Exercise description:
Write out, word for word, only the data from its first line to the line containing "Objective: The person".

▬▬▬

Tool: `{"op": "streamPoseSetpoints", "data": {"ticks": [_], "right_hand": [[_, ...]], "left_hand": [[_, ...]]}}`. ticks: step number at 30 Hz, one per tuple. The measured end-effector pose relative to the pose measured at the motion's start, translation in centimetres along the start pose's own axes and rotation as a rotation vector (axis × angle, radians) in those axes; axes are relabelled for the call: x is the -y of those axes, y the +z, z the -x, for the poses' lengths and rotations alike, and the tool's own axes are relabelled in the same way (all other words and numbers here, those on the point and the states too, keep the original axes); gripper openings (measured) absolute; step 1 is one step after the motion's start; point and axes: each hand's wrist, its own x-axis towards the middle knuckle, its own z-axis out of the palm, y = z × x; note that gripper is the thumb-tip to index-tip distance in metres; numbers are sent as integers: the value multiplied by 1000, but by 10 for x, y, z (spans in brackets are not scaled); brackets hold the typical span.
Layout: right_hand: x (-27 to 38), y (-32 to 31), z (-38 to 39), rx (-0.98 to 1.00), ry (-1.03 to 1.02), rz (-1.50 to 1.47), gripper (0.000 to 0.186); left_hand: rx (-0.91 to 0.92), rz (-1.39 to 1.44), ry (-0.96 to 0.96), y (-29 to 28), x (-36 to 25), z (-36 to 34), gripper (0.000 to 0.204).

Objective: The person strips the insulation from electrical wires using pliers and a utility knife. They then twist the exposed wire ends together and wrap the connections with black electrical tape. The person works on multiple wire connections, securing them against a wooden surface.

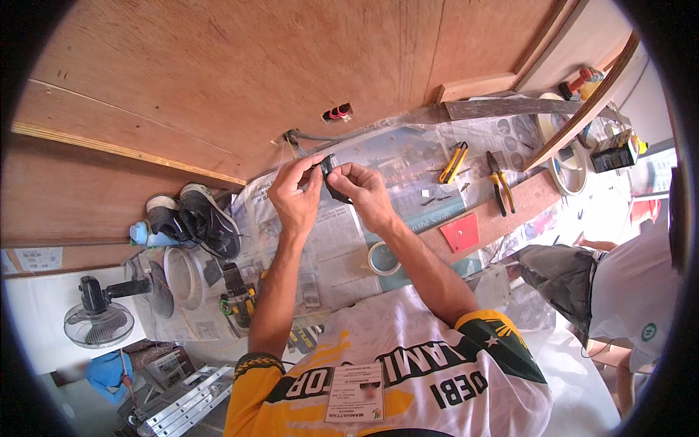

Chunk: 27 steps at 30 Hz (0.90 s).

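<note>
Wooden panel (pixel 240 80): evenly lit, warm, only soft shadows reach me.
Right side: my strongest light, whites blown out beside the co-worker's shirt (pixel 630 291).
Lower left: dimmer around the ladder (pixel 191 403).
Hands (pixel 369 198): I get them reasonably sharp.
Badge (pixel 346 404): small photo (pixel 370 392) blurred.
Rim: black circle, straight edges bowing.

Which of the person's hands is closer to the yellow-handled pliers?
Right. The right hand is to the left of the yellow-handled pliers; the left hand is farther left from them.
</note>
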Motion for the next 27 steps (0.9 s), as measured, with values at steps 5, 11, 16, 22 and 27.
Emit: {"op": "streamPoseSetpoints", "data": {"ticks": [5, 11, 16, 22, 27], "right_hand": [[-1, 4, 5, -44, 116, -85, 14], [-6, -21, -16, 234, 127, 37, 13], [-3, -16, -21, 273, 13, 200, 12], [-11, 9, -4, 222, 119, -95, 12], [-25, 5, 3, 78, 81, -116, 14]], "left_hand": [[76, 27, -49, 0, -4, 3, 22], [246, -26, 94, -20, -7, -3, 26], [127, 3, -97, -35, -13, -2, 27], [124, -357, 153, -41, 7, 0, 15], [210, -79, -119, -39, -4, -1, 16]]}}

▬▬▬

Response area:
Tool: `{"op": "streamPoseSetpoints", "data": {"ticks": [_], "right_hand": [[_, ...]], "left_hand": [[_, ...]]}}`. ticks: step number at 30 Hz, one per tuple. The measured end-effector pose relative to the pose measured at the motion's start, translation in centimetres along the start pose's own axes and rotation as a rotation vector (axis × angle, radians) in those axes; axes are relabelled for the call: x is the -y of those axes, y the +z, z the -x, for the poses' lengths and rotations alike, and the tool's own axes are relabelled in the same way (all other words and numbers here, those on the point and the states too, keep the original axes); gripper openings (measured) absolute; step 1 is one step after the motion's start; point and axes: each hand's wrist, its own x-axis towards the middle knuckle, its own z-axis out of the palm, y = z × x; note that gripper is the thumb-tip to index-tip distance in metres; numbers are sent as integers: the value multiplied by 1000, but by 10 for x, y, z (spans in brackets are not scaled); brackets hold the typical span.
Layout: right_hand: x (-27 to 38), y (-32 to 31), z (-38 to 39), rx (-0.98 to 1.00), ry (-1.03 to 1.02), rz (-1.50 to 1.47), gripper (0.000 to 0.186); left_hand: rx (-0.91 to 0.92), rz (-1.39 to 1.44), ry (-0.96 to 0.96), y (-29 to 28), x (-36 to 25), z (-36 to 34), gripper (0.000 to 0.204).

Objective: The person strips the insulation from electrical wires using pliers and a utility knife. They then twist the exposed wire ends together and wrap the connections with black electrical tape. The person works on multiple wire connections, securing them against a wooden surface.

The response to this exercise has been given in full.